--- Work to be completed ---
Search the records for the string "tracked", and show each line where it appears.

--- Records provided ---
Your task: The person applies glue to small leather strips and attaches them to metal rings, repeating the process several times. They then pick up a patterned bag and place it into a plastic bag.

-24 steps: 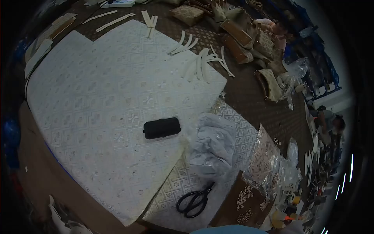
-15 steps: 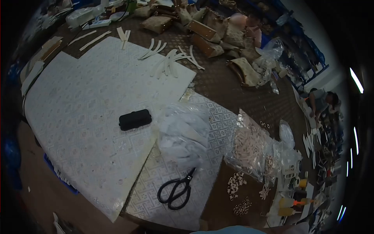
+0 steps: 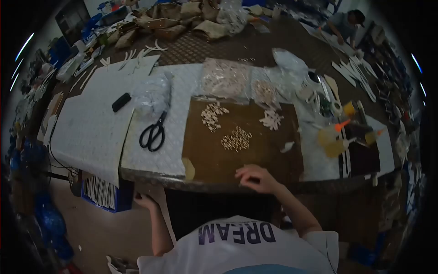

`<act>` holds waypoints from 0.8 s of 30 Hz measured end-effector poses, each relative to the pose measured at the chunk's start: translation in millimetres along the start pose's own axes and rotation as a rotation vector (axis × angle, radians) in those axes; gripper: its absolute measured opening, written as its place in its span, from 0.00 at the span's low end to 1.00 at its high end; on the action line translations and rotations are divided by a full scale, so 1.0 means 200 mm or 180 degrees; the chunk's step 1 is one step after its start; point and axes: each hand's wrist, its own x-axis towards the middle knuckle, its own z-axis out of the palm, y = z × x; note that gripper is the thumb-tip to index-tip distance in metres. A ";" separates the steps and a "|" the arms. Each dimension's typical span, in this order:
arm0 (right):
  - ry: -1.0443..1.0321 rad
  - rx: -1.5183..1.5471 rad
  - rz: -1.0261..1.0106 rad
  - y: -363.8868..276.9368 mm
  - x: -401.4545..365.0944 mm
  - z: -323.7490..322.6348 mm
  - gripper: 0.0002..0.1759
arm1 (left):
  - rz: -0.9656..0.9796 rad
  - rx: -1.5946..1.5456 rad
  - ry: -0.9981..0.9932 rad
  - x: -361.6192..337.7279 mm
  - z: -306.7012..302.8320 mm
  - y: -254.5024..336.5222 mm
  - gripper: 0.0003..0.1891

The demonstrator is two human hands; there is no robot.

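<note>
My right hand [image 3: 256,178] is at the front edge of a brown board [image 3: 269,155], fingers loosely bent and slightly apart, with nothing visible in them. Below the table edge, beside a blue crate [image 3: 122,199], my left hand [image 3: 144,200] is curled closed; what it holds, if anything, is too small to tell. On the board lie small metal pieces [image 3: 236,139], a pile of pale pieces [image 3: 212,116] and pale strips [image 3: 272,119]. Black scissors [image 3: 153,137] lie left of the board, near a clear bag [image 3: 153,93] and a black case [image 3: 121,102].
Bags of small parts [image 3: 226,80] lie behind the board. Bottles with yellow liquid [image 3: 335,148] and a tape roll [image 3: 350,108] stand to the right. Bag-like pieces [image 3: 169,32] are heaped at the back. Another person [image 3: 344,27] sits at the far right.
The view has swung right and down. My hands, arms and shirt now show, and the scissors, clear bag and black case appear farther left and higher.
</note>
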 end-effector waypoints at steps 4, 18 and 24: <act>0.2508 0.1627 0.0806 0.06 -0.09 0.04 0.03 | 0.2068 -0.0751 -0.0126 -0.34 0.01 0.82 0.12; 0.2836 0.1560 0.1525 0.07 -0.07 0.06 0.07 | 0.3504 0.0596 -0.3187 -1.09 0.69 1.39 0.08; 0.2658 0.2224 0.1817 0.00 -0.03 0.02 0.07 | 0.0983 -0.0580 -0.4269 -1.08 0.64 1.41 0.07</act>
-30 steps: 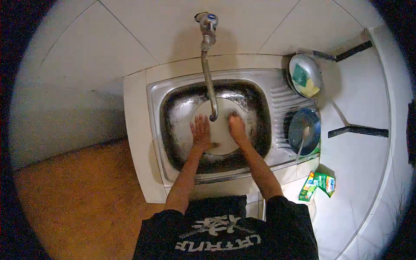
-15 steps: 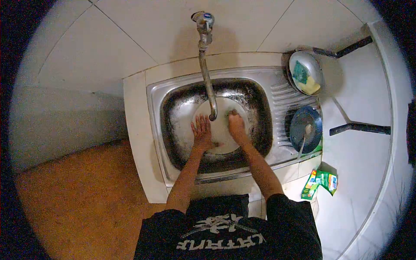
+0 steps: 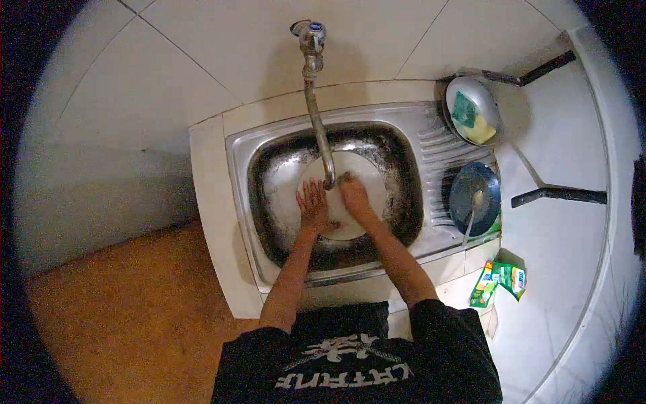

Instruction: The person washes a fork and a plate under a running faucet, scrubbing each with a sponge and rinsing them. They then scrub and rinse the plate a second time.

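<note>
A round pale plate or lid (image 3: 367, 172) lies in the steel sink (image 3: 276, 161), under the tap (image 3: 321, 138). My left hand (image 3: 313, 205) rests on its left part with the fingers spread. Over its right half is my right hand (image 3: 353, 195), its fingers closed together near the tap's outlet. A small dark thing shows at those fingertips, too small to make out.
On the ribbed drainboard (image 3: 434, 151) at the right stand a metal bowl (image 3: 468, 91) with a green and yellow sponge (image 3: 479, 130) and a dark pan (image 3: 464, 195) with a spoon (image 3: 478, 200). Green packets (image 3: 498, 279) lie at the lower right.
My right hand has moved left across the plate, closer to the tap's outlet. My left hand has stayed in about the same place.
</note>
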Motion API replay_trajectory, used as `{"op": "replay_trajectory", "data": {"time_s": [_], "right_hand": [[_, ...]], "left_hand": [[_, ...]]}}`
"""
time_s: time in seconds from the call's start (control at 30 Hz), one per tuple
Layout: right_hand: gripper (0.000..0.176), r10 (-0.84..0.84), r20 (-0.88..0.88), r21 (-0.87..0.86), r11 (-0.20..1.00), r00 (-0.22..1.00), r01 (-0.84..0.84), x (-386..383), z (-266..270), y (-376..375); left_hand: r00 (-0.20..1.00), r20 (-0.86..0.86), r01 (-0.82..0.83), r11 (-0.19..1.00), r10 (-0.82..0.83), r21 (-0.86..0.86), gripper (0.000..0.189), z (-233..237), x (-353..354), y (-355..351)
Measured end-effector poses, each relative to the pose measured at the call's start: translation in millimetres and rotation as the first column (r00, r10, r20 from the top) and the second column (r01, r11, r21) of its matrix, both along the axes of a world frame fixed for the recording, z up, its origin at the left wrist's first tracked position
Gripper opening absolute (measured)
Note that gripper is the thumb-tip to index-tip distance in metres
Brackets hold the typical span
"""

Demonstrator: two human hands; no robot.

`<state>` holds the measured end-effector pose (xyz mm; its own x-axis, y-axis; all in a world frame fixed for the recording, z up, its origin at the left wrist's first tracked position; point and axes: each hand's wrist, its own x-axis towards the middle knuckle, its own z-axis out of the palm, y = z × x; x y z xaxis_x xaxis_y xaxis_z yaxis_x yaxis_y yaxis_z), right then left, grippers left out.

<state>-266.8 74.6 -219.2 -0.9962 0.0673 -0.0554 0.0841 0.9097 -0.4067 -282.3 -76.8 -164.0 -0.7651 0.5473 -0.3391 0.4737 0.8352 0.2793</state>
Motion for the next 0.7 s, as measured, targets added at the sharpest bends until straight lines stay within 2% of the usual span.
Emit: {"op": "replay_trajectory", "data": {"time_s": [0.03, 0.07, 0.1, 0.13, 0.17, 0.2, 0.23, 0.27, 0.3, 0.37, 0.4, 0.43, 0.47, 0.5, 0.53, 0.57, 0.6, 0.67, 0.7], "right_hand": [[0.01, -0.003, -0.004, 0.003, 1.0, 1.0, 0.003, 7, 3, -3], [0.012, 0.075, -0.151, 0.002, 0.997, 0.986, -0.076, 24, 9, -10], [0.016, 0.154, -0.294, 0.013, 0.988, 0.943, -0.157, 41, 16, -17], [0.02, 0.227, -0.431, 0.034, 0.971, 0.874, -0.235, 47, 25, -20], [0.021, 0.365, 0.145, -0.039, 0.931, 0.92, -0.363, 38, 49, -13], [0.021, 0.372, 0.144, -0.037, 0.928, 0.917, -0.37, 33, 41, -1], [0.022, 0.236, 0.172, 0.028, 0.969, 0.956, -0.245, 28, 33, 13], [0.022, 0.096, 0.19, 0.096, 0.989, 0.977, -0.115, 22, 26, 23], [0.022, 0.103, 0.193, 0.094, 0.988, 0.976, -0.123, 10, 26, 29], [0.022, -0.048, -0.072, 0.002, 0.999, 0.996, 0.048, -11, 26, 35], [0.022, -0.046, -0.073, -0.002, 0.999, 0.996, 0.046, -13, 9, 25], [0.022, 0.006, 0.18, 0.068, 0.997, 0.984, -0.019, -19, -9, 8], [0.021, 0.04, 0.426, 0.122, 0.987, 0.904, -0.101, -22, -21, -6], [0.021, 0.045, 0.424, 0.123, 0.987, 0.905, -0.107, -14, 0, -17], [0.021, 0.12, 0.161, 0.059, 0.99, 0.98, -0.13, 3, 40, -29], [0.02, 0.173, -0.113, -0.001, 0.985, 0.978, -0.175, 16, 64, -36], [0.02, 0.182, -0.109, 0.0, 0.983, 0.977, -0.183, 24, 60, -32], [0.022, 0.288, 0.087, 0.029, 0.956, 0.954, -0.291, 37, 50, -7], [0.022, 0.298, 0.092, 0.032, 0.953, 0.95, -0.302, 32, 43, 4]], "left_hand": [[0.993, -0.115, 0.011, 0.996, -0.002, 0.084, 0.128, -4, 2, -3], [0.975, -0.223, 0.026, 0.986, 0.012, 0.166, 0.127, -9, 4, -4], [0.975, -0.223, 0.02, 0.985, 0.018, 0.169, 0.127, -16, 3, -3], [0.832, -0.551, 0.025, 0.997, -0.064, -0.079, 0.126, -23, 0, -2], [0.589, -0.778, -0.06, 0.949, -0.217, -0.31, 0.126, -26, -2, -2], [0.59, -0.779, -0.068, 0.949, -0.211, -0.308, 0.126, -20, -1, -3], [0.87, -0.488, 0.033, 0.996, -0.067, -0.079, 0.125, -13, 2, -5], [0.997, -0.083, 0.026, 0.984, -0.011, 0.178, 0.125, -1, 3, -6], [0.997, -0.08, 0.018, 0.984, -0.004, 0.177, 0.125, 14, 3, -5], [1.0, -0.008, 0.0, 0.996, 0.001, 0.09, 0.126, 37, -1, 0], [1.0, -0.009, -0.002, 0.996, 0.003, 0.086, 0.126, 38, -2, -1], [1.0, -0.006, -0.001, 0.998, 0.001, 0.064, 0.127, 37, -4, -1], [1.0, -0.001, 0.0, 0.999, 0.0, 0.044, 0.128, 36, -4, -2], [1.0, -0.003, -0.006, 0.999, 0.006, 0.045, 0.128, 25, -4, -6], [0.994, -0.104, 0.035, 0.997, -0.028, 0.067, 0.129, 4, -4, -11], [0.978, -0.199, 0.075, 0.994, -0.057, 0.084, 0.13, -7, -2, -15], [0.98, -0.195, 0.066, 0.994, -0.048, 0.086, 0.13, -4, -1, -16], [0.981, -0.193, 0.034, 0.945, 0.031, 0.324, 0.13, 3, -2, -16], [0.981, -0.189, 0.022, 0.944, 0.042, 0.328, 0.13, 10, -1, -15]]}}
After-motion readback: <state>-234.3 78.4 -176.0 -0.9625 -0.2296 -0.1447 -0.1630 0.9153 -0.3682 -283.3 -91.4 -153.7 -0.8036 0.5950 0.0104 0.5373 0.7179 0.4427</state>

--- Reply ---
Measured end-effector poses, each relative to the pose measured at the call's start: translation in millimetres and rotation as the first column (r00, r10, r20 from the top) and the second column (r01, r11, r21) of its matrix, both along the axes of a world frame fixed for the recording, z up, its origin at the left wrist's first tracked position
`<state>` holds the measured end-effector pose (xyz mm; its own x-axis, y-axis; all in a world frame fixed for the recording, z up, its origin at the left wrist's first tracked position; point and axes: each hand's wrist, its own x-axis towards the middle knuckle, its own z-axis out of the palm, y = z × x; x y z xaxis_x xaxis_y xaxis_z yaxis_x yaxis_y yaxis_z), right then left, grippers left out.

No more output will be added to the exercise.